Aroud 4pm we head back to the parking lot to catch the bus back. Aching feet is definitely a small price to pay for a day in such a stunning city.

Verona. It's the creepy hidden track at the end of Hurts' 'Water'. It's the place The Killers headlined that festival called something about Life or Love or Beautiful or Wonderful... (it's called 'A Perfect Day', I had to google it later). But over and above that, it's the city in which Romeo & Juliet was set. Now, whether or not the story was based on any vague form of fact, tourists are 100% happy to trek all the way out here from Venice (an hour on the train) to see what is billed as Juliet's Balcony. Would you judge me if I said I was one of those tourists?

After an hour of walking in the wrong direction in the boiling hot sun  (thanks, mom) we finally walk back to the train station and attempt to catch a bus going in the right direction.

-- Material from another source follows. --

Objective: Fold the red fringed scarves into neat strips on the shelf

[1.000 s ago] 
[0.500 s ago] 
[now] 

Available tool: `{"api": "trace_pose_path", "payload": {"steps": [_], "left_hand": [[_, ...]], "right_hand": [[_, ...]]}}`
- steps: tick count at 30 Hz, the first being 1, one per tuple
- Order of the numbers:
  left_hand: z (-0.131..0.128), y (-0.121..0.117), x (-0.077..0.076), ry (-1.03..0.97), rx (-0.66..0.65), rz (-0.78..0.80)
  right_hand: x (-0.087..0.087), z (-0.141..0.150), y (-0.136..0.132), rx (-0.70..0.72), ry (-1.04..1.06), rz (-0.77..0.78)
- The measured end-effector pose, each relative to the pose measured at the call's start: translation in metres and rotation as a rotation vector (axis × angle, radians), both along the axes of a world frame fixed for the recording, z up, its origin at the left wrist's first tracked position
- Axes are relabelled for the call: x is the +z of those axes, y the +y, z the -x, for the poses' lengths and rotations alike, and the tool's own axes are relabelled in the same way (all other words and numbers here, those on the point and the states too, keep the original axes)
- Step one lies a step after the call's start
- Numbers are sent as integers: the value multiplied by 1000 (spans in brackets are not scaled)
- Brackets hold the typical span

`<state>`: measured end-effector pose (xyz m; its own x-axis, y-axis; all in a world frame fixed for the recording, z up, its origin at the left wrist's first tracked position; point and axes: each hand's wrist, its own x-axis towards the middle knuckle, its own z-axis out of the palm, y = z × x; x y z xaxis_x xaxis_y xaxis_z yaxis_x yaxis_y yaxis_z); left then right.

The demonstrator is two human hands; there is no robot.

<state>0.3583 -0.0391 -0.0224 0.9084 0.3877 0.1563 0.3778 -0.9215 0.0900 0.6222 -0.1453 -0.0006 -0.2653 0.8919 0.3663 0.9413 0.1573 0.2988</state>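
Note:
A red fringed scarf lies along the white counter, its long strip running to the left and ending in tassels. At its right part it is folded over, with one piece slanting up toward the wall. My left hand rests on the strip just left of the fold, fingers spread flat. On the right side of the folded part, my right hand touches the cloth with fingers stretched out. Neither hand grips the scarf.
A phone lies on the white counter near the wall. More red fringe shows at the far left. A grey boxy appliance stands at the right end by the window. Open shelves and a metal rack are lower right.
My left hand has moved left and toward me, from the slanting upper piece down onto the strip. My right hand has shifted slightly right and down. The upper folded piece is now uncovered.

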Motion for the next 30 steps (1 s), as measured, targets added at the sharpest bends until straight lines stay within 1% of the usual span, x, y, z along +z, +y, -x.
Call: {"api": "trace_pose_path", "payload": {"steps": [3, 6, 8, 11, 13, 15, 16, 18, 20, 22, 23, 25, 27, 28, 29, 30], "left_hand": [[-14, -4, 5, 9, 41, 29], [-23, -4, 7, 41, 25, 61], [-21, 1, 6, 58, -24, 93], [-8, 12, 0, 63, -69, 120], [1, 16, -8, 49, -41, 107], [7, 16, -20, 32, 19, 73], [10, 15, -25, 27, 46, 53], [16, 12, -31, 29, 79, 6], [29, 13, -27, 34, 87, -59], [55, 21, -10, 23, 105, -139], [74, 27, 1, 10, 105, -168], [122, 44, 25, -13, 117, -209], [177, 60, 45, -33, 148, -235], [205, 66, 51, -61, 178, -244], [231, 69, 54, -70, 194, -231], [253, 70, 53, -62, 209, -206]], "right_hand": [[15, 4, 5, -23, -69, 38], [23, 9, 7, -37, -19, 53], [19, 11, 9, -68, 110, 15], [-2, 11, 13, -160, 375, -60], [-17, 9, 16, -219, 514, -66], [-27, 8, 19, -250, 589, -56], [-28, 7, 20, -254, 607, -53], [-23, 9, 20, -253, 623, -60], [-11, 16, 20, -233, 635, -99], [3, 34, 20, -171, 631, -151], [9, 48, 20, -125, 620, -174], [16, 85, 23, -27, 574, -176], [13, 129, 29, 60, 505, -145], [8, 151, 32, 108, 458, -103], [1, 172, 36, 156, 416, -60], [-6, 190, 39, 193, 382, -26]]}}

What we don't factor in is that today is Sunday, and apparently buses don't run here on Sundays. Cue more walking. We do finally make it into the tourist part of town though, and immdeiately feel the need to feed our stomachs. The internet says that you should never eat meat in Verona, because what is billed as beef is actually horse. Great to know. I settle for a margharita. The pizza that is, not the cocktail. One of those would have bankrupted me.
Streets are wandered, and shops are stared into, but the real point of this excursion is trackign down the famed balcony. And thanks to phenomenal navigational skills (read: following the crowds of people in front of us) we are able to do just that. While we can't deal with the queues (or the 10 Euro) to actually go onto the balcony, we're prefectly content with pretending to be Romeo and starring up at it from the ground.
And so the Venetian leg of our journey must come to an end - tomorrow, the Italian travels continue: on to Florence we go!